• What to work on
With pictures omitted, output the records below exactly as they appear.

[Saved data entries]
┄┄┄┄┄┄

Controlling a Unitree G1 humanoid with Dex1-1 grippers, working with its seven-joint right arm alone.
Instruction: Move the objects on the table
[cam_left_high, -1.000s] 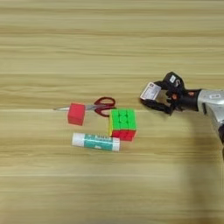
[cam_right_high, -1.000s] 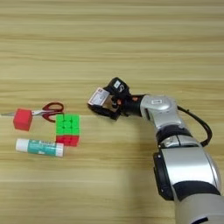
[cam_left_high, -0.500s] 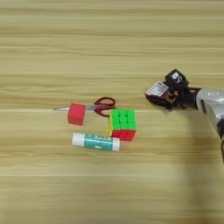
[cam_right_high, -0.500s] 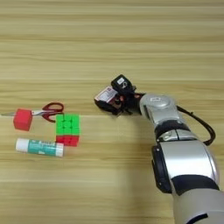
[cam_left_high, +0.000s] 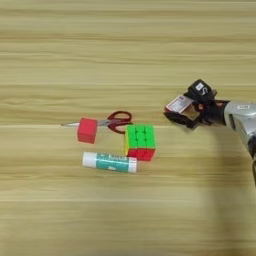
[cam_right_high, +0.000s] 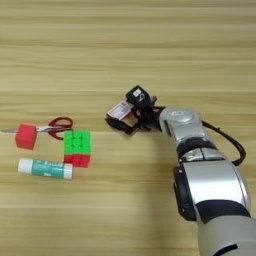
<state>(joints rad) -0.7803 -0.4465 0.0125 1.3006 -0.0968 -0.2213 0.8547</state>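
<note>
At three o'clock of the puzzle cube (cam_left_high: 140, 142), the claw (cam_right_high: 121, 117), clamped on the red-and-white card (cam_right_high: 119, 110), has drifted slightly rightward, carrying it off.

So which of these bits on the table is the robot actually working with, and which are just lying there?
In hand now:
- red-and-white card, at the right gripper

Lying on the table, untouched:
- red cube
- scissors, partly behind the red cube
- puzzle cube
- glue stick

Nothing else is in view.
</note>
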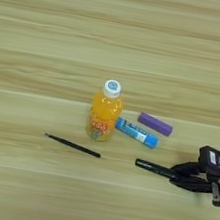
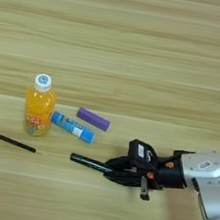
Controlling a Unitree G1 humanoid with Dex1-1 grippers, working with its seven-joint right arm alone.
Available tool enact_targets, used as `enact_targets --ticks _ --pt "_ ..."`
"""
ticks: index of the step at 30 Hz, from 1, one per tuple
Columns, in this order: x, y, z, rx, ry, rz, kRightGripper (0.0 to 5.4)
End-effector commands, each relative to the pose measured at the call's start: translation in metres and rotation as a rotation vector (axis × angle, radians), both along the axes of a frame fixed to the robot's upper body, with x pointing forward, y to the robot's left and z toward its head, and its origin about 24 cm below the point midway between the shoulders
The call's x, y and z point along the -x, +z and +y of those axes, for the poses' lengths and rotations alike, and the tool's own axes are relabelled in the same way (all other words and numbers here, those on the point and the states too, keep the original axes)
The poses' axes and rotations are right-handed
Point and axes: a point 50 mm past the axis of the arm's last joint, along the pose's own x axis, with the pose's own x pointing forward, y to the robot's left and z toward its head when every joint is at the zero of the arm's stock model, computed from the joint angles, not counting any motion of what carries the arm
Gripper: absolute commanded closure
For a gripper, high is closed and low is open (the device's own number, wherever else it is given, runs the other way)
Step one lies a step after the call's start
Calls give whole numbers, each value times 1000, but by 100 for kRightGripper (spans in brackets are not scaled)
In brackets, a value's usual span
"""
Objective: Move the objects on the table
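Observation:
A small orange-juice bottle (image 1: pixel 105 112) with a white cap stands upright near the middle of the table (image 1: pixel 118 42). Right of it lie a short blue tube (image 1: pixel 137 132) and, just beyond, a small purple bar (image 1: pixel 155 123). A thick black marker pen (image 2: pixel 89 163) lies in front of them, pointing left. My right gripper (image 2: pixel 111 171) comes in from the right, its two black fingers (image 2: pixel 120 161) closing to a point on the marker's right end. The bottle (image 2: pixel 39 105), the tube (image 2: pixel 72 127) and the bar (image 2: pixel 93 119) lie apart from the gripper.
A thin black pen (image 1: pixel 71 145) lies left of the marker, in front of the bottle. My silver forearm (image 2: pixel 206 181) covers the table's lower right. Bare wood stretches across the far half and along the near edge.

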Motion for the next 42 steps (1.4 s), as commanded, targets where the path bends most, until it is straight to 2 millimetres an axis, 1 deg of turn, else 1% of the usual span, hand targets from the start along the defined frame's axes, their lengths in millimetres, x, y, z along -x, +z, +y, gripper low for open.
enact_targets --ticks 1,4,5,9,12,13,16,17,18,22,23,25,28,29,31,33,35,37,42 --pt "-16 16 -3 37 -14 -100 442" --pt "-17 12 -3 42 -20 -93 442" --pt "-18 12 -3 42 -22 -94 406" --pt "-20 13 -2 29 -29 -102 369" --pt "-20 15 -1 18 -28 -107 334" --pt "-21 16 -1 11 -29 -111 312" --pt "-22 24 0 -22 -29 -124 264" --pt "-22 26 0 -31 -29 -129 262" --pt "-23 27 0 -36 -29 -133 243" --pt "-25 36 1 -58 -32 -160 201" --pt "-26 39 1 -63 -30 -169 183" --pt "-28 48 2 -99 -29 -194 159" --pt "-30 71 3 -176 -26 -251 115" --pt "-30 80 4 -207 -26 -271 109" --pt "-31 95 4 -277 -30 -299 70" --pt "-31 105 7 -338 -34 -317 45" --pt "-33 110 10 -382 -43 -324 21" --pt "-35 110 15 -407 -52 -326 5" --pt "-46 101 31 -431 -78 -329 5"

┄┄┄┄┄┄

• Exercise response
Controlling a Unitree G1 humanoid with Dex1-1 grippers, working with its seven-joint right arm alone.
Instruction: Move the objects on the table
[cam_left_high, -1.000s] 
[cam_right_high, -1.000s] 
[cam_left_high, -0.500s] 
[cam_right_high, -0.500s] 
[cam_left_high, +0.000s] 
[cam_right_high, +0.000s] 
<state>(joints rad) -0.7803 -0.4465 0.0125 1.3006 -0.0968 -0.2213 0.8547</state>
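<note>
At three o'clock of the puzzle cube (cam_left_high: 140, 142), the claw (cam_right_high: 121, 117), clamped on the red-and-white card (cam_right_high: 119, 110), has drifted slightly rightward, carrying it off.

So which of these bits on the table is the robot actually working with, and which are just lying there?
In hand now:
- red-and-white card, at the right gripper

Lying on the table, untouched:
- red cube
- scissors, partly behind the red cube
- puzzle cube
- glue stick

Nothing else is in view.
</note>
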Controlling a Unitree G1 humanoid with Dex1-1 grippers, working with its seven-joint right arm alone.
Available tool enact_targets, used as `enact_targets --ticks _ --pt "_ ..."`
"""
ticks: index of the step at 30 Hz, from 1, one per tuple
Columns, in this order: x, y, z, rx, ry, rz, kRightGripper (0.0 to 5.4)
End-effector commands, each relative to the pose measured at the call's start: translation in metres and rotation as a rotation vector (axis × angle, radians), both along the axes of a frame fixed to the robot's upper body, with x pointing forward, y to the robot's left and z toward its head, and its origin about 24 cm below the point midway between the shoulders
The call's x, y and z point along the -x, +z and +y of those axes, for the poses' lengths and rotations alike, and the tool's own axes are relabelled in the same way (all other words and numbers here, those on the point and the states too, keep the original axes)
The poses' axes and rotations are right-handed
Point and axes: a point 50 mm past the axis of the arm's last joint, along the pose's own x axis, with the pose's own x pointing forward, y to the robot's left and z toward its head when every joint is at the zero of the arm's stock model, computed from the joint angles, not counting any motion of what carries the arm
Gripper: absolute commanded closure
For a gripper, high is closed and low is open (the device's own number, wherever else it is given, runs the other way)
Step one lies a step after the call's start
Calls give whole numbers, each value times 1000, but by 100 for kRightGripper (spans in brackets are not scaled)
In brackets, a value's usual span
"""
Objective: Move the objects on the table
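Observation:
A small orange-juice bottle (image 1: pixel 105 112) with a white cap stands upright near the middle of the table (image 1: pixel 118 42). Right of it lie a short blue tube (image 1: pixel 137 132) and, just beyond, a small purple bar (image 1: pixel 155 123). A thick black marker pen (image 2: pixel 89 163) lies in front of them, pointing left. My right gripper (image 2: pixel 111 171) comes in from the right, its two black fingers (image 2: pixel 120 161) closing to a point on the marker's right end. The bottle (image 2: pixel 39 105), the tube (image 2: pixel 72 127) and the bar (image 2: pixel 93 119) lie apart from the gripper.
A thin black pen (image 1: pixel 71 145) lies left of the marker, in front of the bottle. My silver forearm (image 2: pixel 206 181) covers the table's lower right. Bare wood stretches across the far half and along the near edge.
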
Motion for the next 42 steps (1.4 s), as commanded, targets where the path bends most, until it is straight to 2 millimetres an axis, 1 deg of turn, else 1% of the usual span, hand targets from the start along the defined frame's axes, their lengths in millimetres, x, y, z along -x, +z, +y, gripper low for open.
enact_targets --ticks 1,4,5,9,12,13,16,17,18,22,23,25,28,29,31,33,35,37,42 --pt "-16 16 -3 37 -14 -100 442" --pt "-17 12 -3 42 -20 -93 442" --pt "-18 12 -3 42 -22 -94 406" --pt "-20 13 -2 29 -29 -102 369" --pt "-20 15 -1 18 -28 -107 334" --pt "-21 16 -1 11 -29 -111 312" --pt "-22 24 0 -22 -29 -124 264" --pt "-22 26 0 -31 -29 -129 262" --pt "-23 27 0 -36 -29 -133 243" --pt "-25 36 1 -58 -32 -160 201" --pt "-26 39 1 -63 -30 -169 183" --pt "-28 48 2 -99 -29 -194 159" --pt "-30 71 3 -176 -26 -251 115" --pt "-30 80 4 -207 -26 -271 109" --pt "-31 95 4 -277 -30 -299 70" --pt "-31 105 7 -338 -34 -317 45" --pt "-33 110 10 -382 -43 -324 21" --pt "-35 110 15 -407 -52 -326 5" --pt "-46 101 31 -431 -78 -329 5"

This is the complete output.